WORK ORDER —
Exclude images, then output the remaining data verbatim.

COLLECTED DATA —

= Beginning of Section =

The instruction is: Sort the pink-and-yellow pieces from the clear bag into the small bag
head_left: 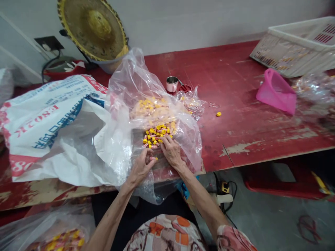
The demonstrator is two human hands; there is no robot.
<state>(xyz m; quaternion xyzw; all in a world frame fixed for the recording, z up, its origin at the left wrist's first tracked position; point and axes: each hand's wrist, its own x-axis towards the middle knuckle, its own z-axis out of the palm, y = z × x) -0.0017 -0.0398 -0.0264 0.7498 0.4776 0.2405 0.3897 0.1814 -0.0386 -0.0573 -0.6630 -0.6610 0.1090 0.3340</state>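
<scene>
My left hand (142,165) is closed around a small pink tube with a yellow cap (153,158), held at the fingertips in front of the pile. Just to its right, my right hand (171,150) reaches over the near edge of a pile of small capped tubes (154,135). Its fingers are stretched out and touch the pieces; whether one sits under the fingertips is hidden. The pile spills from the mouth of a clear plastic bag (146,83), and more tubes show through the film behind it.
A white printed sack (57,118) lies left. Behind are a metal cup (172,84), red-handled scissors (185,87) and a yellow-rimmed hat (96,29). On the right are a pink scoop-like container (276,91) and a white basket (300,45). One loose yellow piece (218,114) lies apart.
</scene>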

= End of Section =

RESPONSE TO THE TASK —
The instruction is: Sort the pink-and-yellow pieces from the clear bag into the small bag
head_left: 
The demonstrator is two human hands; there is no robot.
<state>(xyz m; quaternion xyzw; all in a world frame fixed for the recording, z up, its origin at the left wrist's first tracked position; point and axes: each hand's wrist, its own x-axis towards the middle knuckle, its own z-axis out of the palm, y = z × x) -0.0017 -0.0398 -0.0264 0.7498 0.4776 0.2405 0.3897 0.1814 -0.0386 -0.0573 -0.6630 -0.6610 0.1090 0.3340</state>
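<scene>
My left hand (142,165) is closed around a small pink tube with a yellow cap (153,158), held at the fingertips in front of the pile. Just to its right, my right hand (171,150) reaches over the near edge of a pile of small capped tubes (154,135). Its fingers are stretched out and touch the pieces; whether one sits under the fingertips is hidden. The pile spills from the mouth of a clear plastic bag (146,83), and more tubes show through the film behind it.
A white printed sack (57,118) lies left. Behind are a metal cup (172,84), red-handled scissors (185,87) and a yellow-rimmed hat (96,29). On the right are a pink scoop-like container (276,91) and a white basket (300,45). One loose yellow piece (218,114) lies apart.
</scene>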

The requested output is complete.